Fishermen in Alaska are struggling as much as any of them, hundreds have gone broke in the last few years. But do you see the Governor of Alaska or the Congressional delegation doing anything to help them? Quite the contrary. They are working full bore to whittle their ranks down. Put them out of business. Pull the plug on them. Torpedo them. You get the message.

The processors have spread the garbage about there being too many fishermen for the price they get. Where does the ex-vessel price come from? The whim of the processors, of course. Hundreds of millions of dollars go missing every year that could go to raise fish prices. This is proveable, but I won't do it here in a daily blog. If you think federal officials should look into it, e-mail the Department of Justice here and just say as an industry participant you think they should re-examine the Trident-Ocean Beauty merger. Then you'll see what's really going on, that is if Sen. Stevens doesn't squelch it somehow, like last time.

antitrust.complaints@usdoj.gov

Government efforts are going to help the shore based processors. Those favored few owners of the big plants. The plant workers are so not in this equation that they all ganged up on the workers to take room and board out of their crummy wages. Then the owners use them to support taking the fishermen's livelihoods away from them in the form of "processor privileges." Very few of them will read this, but if they do, they should know that now the processors are working full bore to send their jobs to China. Even the big dungie processor in Oregon is planning on having the dungies processed over there.

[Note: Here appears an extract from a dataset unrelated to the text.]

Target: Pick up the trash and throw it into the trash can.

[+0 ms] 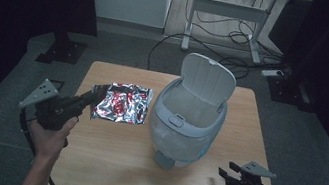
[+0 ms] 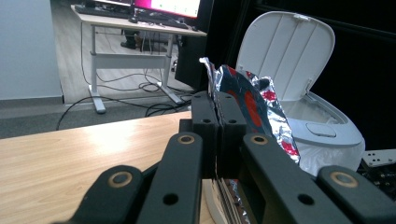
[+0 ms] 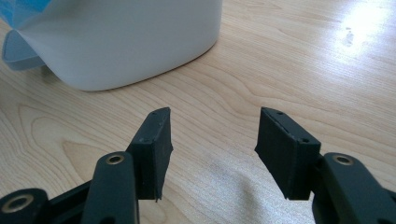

If there is any beef about these add-ons to the Iraq-Katrina bill, just send the North Pacific Fisheries Management Council and Alaska's top representatives down there. They'll trim the expenses to fishermen to about one-third through a little trick they have perfected called "rationalization." They'd only have about one out of every three boats left, judging by their success in giving the king crab to the processors in Bristol Bay. Do you think those Gulf Shrimpers would stand still for that? Or would their representatives do that to them like Alaska's representatives do to Alaska fishermen?